Au-delà des aspects techniques, il s’agit d’un véritable enjeu de souveraineté juridique. En redéfinissant les pouvoirs du juge d’appui, cette réforme entend rétablir l’équilibre procédural et éviter que des décisions à fort impact budgétaire ne soient prises dans l’ombre, sans garde-fous suffisants.
L’affaire Sulu, qui a vu une sentence arbitrale ahurissante de 15 milliards de dollars rendue dans des conditions controversées, illustre les dangers d’un système insuffisamment encadré. C’est pour éviter que ce type de contentieux ne se reproduise que cette réforme mérite d’être soutenue et amplifiée.
La France s’apprête à réformer pour la première fois depuis 14 ans son cadre juridique de l’arbitrage. Derrière ce qui pourrait sembler être un ajustement technique se cache un enjeu fondamental : redonner aux États une capacité de défense efficace face à des recours parfois abusifs, souvent extrêmement coûteux, intentés par des investisseurs privés.
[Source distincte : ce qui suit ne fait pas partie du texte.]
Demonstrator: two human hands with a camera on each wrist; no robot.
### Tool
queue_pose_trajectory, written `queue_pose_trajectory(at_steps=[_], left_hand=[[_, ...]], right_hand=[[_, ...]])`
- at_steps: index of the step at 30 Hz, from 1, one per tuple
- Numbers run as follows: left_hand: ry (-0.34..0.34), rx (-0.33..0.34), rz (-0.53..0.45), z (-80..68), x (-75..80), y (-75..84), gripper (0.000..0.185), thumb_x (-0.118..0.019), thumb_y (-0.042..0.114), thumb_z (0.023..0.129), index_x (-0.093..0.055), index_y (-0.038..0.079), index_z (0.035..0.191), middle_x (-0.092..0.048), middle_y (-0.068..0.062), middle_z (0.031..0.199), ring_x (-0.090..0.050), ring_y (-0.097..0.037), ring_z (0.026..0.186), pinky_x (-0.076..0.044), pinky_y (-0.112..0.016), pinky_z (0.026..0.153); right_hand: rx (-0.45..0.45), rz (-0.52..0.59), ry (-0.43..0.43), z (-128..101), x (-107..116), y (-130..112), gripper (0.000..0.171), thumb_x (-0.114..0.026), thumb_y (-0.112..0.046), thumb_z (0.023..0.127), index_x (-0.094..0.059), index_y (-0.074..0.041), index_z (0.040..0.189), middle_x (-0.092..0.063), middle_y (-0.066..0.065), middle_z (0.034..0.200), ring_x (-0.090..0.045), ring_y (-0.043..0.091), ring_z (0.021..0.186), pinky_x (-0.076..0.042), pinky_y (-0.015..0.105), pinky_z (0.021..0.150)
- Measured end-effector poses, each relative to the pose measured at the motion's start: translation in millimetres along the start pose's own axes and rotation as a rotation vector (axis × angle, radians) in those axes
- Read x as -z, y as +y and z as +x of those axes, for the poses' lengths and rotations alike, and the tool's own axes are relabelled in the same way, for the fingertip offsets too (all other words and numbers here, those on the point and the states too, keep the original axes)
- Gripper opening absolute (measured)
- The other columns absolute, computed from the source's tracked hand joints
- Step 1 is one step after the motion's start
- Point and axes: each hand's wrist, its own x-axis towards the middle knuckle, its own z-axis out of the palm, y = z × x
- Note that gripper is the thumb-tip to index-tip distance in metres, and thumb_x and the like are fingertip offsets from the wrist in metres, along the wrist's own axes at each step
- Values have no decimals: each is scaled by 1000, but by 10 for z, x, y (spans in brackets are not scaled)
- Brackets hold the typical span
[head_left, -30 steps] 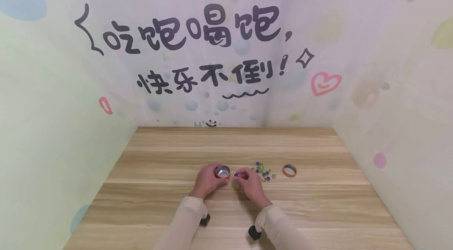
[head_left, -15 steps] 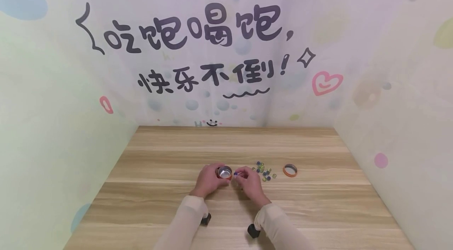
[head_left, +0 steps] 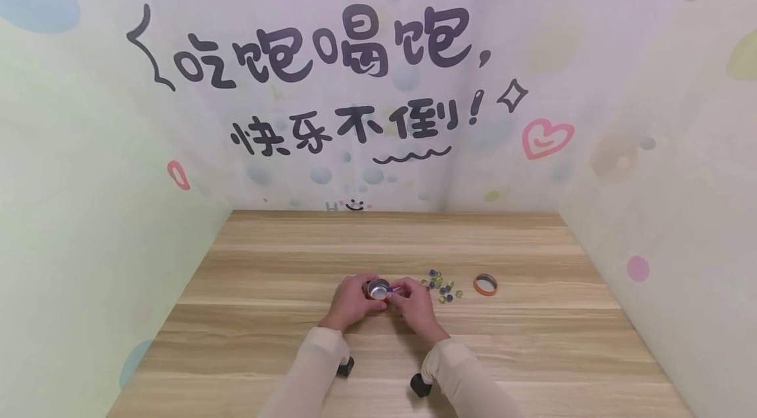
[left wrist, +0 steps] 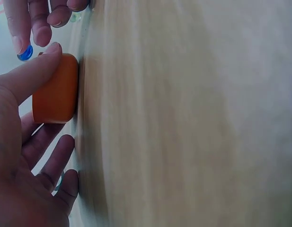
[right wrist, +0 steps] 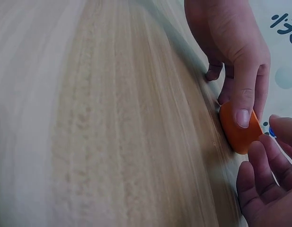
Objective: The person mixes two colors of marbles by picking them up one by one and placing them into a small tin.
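Note:
My left hand (head_left: 349, 303) grips a small round orange tin (left wrist: 60, 92), thumb on the near side and fingers behind it. The tin stands upright on the wooden table, its open top showing a silvery inside in the head view. Between thumb and fingertips, my right hand (head_left: 417, 307) pinches a blue glass marble (left wrist: 25, 53) right at the tin's rim. In the right wrist view the marble is mostly hidden by the fingers. Several blue and yellow-green marbles (head_left: 438, 282) lie loose just beyond the right hand.
An orange-rimmed round lid (head_left: 485, 294) lies on the table (head_left: 266, 339) to the right of the loose marbles. Pale walls (head_left: 639, 208) with printed patterns and lettering enclose the table at the back and both sides.
The tin in my left hand has shifted slightly right. My right hand has moved a little left with the blue marble, closing the gap to the tin's rim.

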Motion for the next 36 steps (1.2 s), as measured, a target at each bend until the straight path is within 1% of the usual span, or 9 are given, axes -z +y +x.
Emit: queue_pose_trajectory(at_steps=[7, 13, 16, 19, 23, 27, 34, 36], left_hand=[[-12, 5, 8, 1, -3, -23, 54, -88, 32, 69, -68, 14, 116, -67, -1, 108, -55, -21, 97, -42, -44, 87], [-22, 5, 18, 10, 1, -36, 54, -88, 33, 69, -68, 14, 116, -67, -1, 108, -55, -21, 97, -42, -44, 87], [-26, 2, 17, 15, 0, -46, 55, -88, 34, 69, -68, 14, 116, -67, -1, 109, -56, -22, 98, -42, -44, 88], [-32, -1, 15, 20, -6, -57, 55, -88, 34, 70, -68, 13, 116, -67, -2, 110, -56, -23, 101, -43, -45, 89], [-35, 3, 18, 28, -21, -71, 55, -88, 35, 70, -68, 13, 117, -67, -3, 112, -57, -25, 104, -42, -46, 92], [-36, -2, 25, 34, -30, -82, 55, -87, 35, 70, -68, 13, 117, -67, -4, 111, -57, -25, 104, -42, -46, 92], [-31, -3, 25, 31, -29, -76, 56, -87, 35, 70, -68, 13, 117, -67, -4, 111, -57, -26, 104, -43, -46, 92], [-27, 1, 23, 26, -26, -69, 56, -88, 35, 70, -68, 13, 117, -67, -5, 111, -57, -26, 103, -43, -46, 91]], right_hand=[[2, -30, -5, 30, -33, 17, 17, -72, -1, 83, -67, -3, 98, -64, 3, 78, -59, 15, 66, -49, 26, 54], [-18, 3, -37, 36, -51, 33, 15, -71, 1, 83, -66, -1, 97, -64, 3, 73, -57, 15, 55, -47, 25, 47], [-22, 17, -41, 43, -54, 33, 15, -71, 1, 84, -66, -1, 98, -63, 3, 71, -56, 14, 53, -46, 25, 46], [-31, 27, -42, 50, -59, 30, 15, -70, 1, 84, -66, 0, 98, -63, 3, 70, -56, 15, 51, -45, 25, 45], [-68, 35, -46, 61, -59, 24, 14, -71, -1, 84, -66, -1, 98, -61, 3, 68, -55, 14, 50, -43, 24, 44], [-103, 43, -49, 68, -57, 23, 14, -71, -1, 84, -66, -1, 97, -60, 2, 67, -54, 14, 50, -42, 23, 43], [-84, 50, -46, 66, -55, 15, 16, -71, 1, 83, -66, 2, 97, -60, 2, 67, -54, 13, 50, -42, 23, 44], [-92, 61, -44, 68, -57, 13, 16, -71, 1, 83, -66, 2, 98, -60, 2, 68, -54, 13, 51, -43, 22, 45]])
Au cœur du projet : l’élargissement du rôle du juge d’appui, aujourd’hui cantonné aux seuls problèmes de procédure. Demain, ce juge pourrait intervenir lorsque l’une des parties se trouve en situation de faiblesse économique, afin de garantir un déroulement équitable de la procédure. Cette réforme permettrait d’éviter que des États, pour des raisons budgétaires, soient privés d’une défense solide face à des adversaires mieux armés juridiquement et financièrement.
L’affaire Sulu est un exemple éclatant de ces dérives. En 2022, un arbitre a condamné la Malaisie à verser 15 milliards de dollars à des héritiers autoproclamés d’un sultanat disparu, sur la base d’un traité remontant à 1878. L’arbitre avait été désavoué par la justice espagnole, mais a poursuivi la procédure à Paris, en contournant les décisions judiciaires. La sentence a provoqué un choc international, mettant en lumière les failles du système arbitral lorsqu’il n’est pas suffisamment encadré.
Depuis, la Malaisie a lancé plusieurs recours pour faire annuler la sentence, notamment devant la Cour d’appel de Paris. L’enjeu dépasse largement ce cas : il s’agit de préserver la souveraineté économique des États et d’éviter qu’une décision arbitraire ne mette en péril des finances publiques déjà sous tension.
En donnant au juge d’appui un rôle plus actif dans le contrôle des déséquilibres procéduraux, la réforme française peut devenir un modèle. Elle contribuerait à rétablir la confiance dans un système d’arbitrage qui, sans garde-fous, peut basculer dans l’instrumentalisation stratégique.
C’est une réforme nécessaire, qui défend non seulement l’État de droit, mais aussi l’équité dans la mondialisation juridique.